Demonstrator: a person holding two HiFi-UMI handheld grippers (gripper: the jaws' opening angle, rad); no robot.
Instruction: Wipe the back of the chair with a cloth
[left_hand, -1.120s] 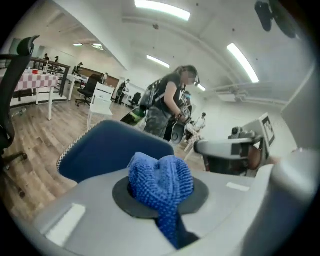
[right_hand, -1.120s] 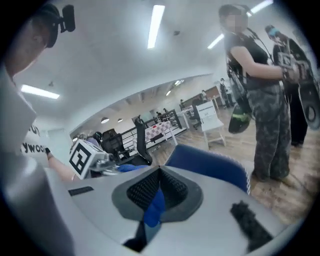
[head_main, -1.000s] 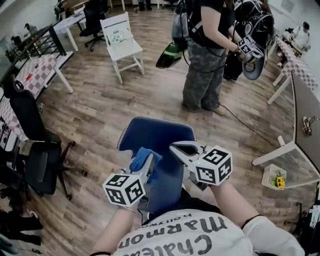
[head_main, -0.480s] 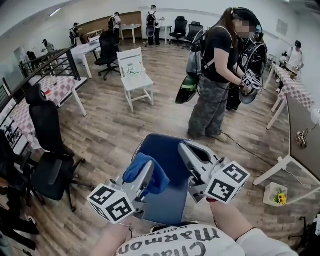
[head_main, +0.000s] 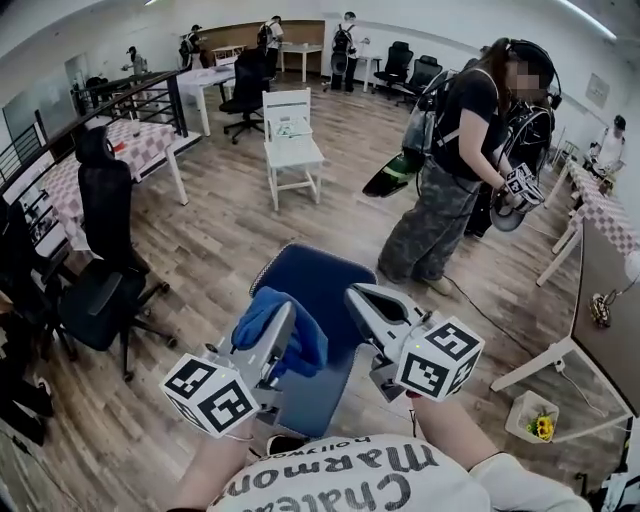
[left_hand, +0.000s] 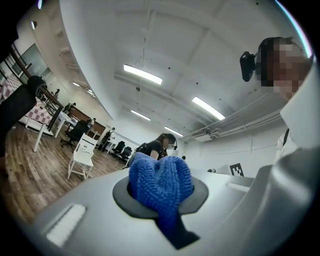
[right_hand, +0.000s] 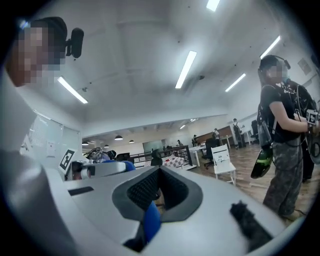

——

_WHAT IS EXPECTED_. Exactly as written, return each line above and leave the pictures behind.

_EXERCISE OUTPUT_.
Demonstrator: a person holding two HiFi-UMI handheld grippers (gripper: the jaws' opening angle, rad); no robot.
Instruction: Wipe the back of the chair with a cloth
[left_hand, -1.120s] 
[right_hand, -1.120s] 
[head_main, -1.000s] 
[head_main, -0.480s] 
[head_main, +0.000s] 
[left_hand, +0.000s] 
[right_hand, +0.000s] 

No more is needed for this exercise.